Responding this week to follow-up questions by the panel, Peake said he
will look immediately into the most serious charges leveled against the VA
under Nicholson. They included a recent VA inspector general's report that
found the agency repeatedly understated wait times for injured veterans
seeking all types of medical care.
Peake said stigma that soldiers and veterans face in seeking care for
post-traumatic stress disorder and traumatic brain injury was a major
barrier. He promised to make that a top issue for the VA in the waning
months of the Bush administration.
Only recently, the VA has taken steps to add mental health counselors and
24-hour suicide prevention services at all facilities, after high-profile
incidents of veterans committing suicide. In the past, the VA had failed
to use all the money for mental health that was allotted to it.

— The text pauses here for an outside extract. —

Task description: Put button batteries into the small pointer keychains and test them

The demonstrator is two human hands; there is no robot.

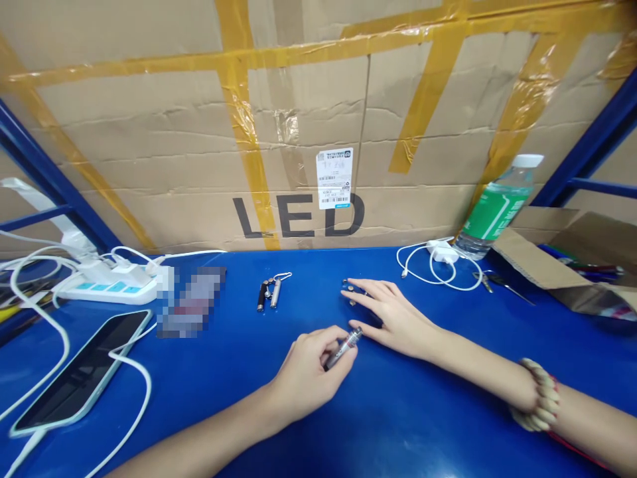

According to Army figures released Thursday by Murray's staff, 77 soldiers
killed themselves from Jan. 1 through Nov. 27. Thirty-two other deaths are
pending final determination as suicides.
Peake, 63, said he would use his experience as Army surgeon general from
2000-2004 as a guide, noting that after the Sept. 11, 2001, attacks he
quickly moved to "proactively" address the mental health needs of Pentagon
workers.
Assembling a team in a "crisis action mode," Peake said he dispatched
workers to clinics, areas outside clinics and every office to spread the
message that it was normal if workers were feeling emotionally affected by
events and needed to talk.
"This was not done in response to someone acting 'crazy,' or having a
traumatic response. Rather, it was done proactively," he said. "It worked!
It is hard to prove the negative, but after a year, there were no suicides
in that group of workers and there were a number of people who had,
without fanfare, received longer-term treatment."
Other strategies could include better training of military leaders and
family, putting more mental health providers in primary care settings and
"imbedding" medical workers in military units, Peake said.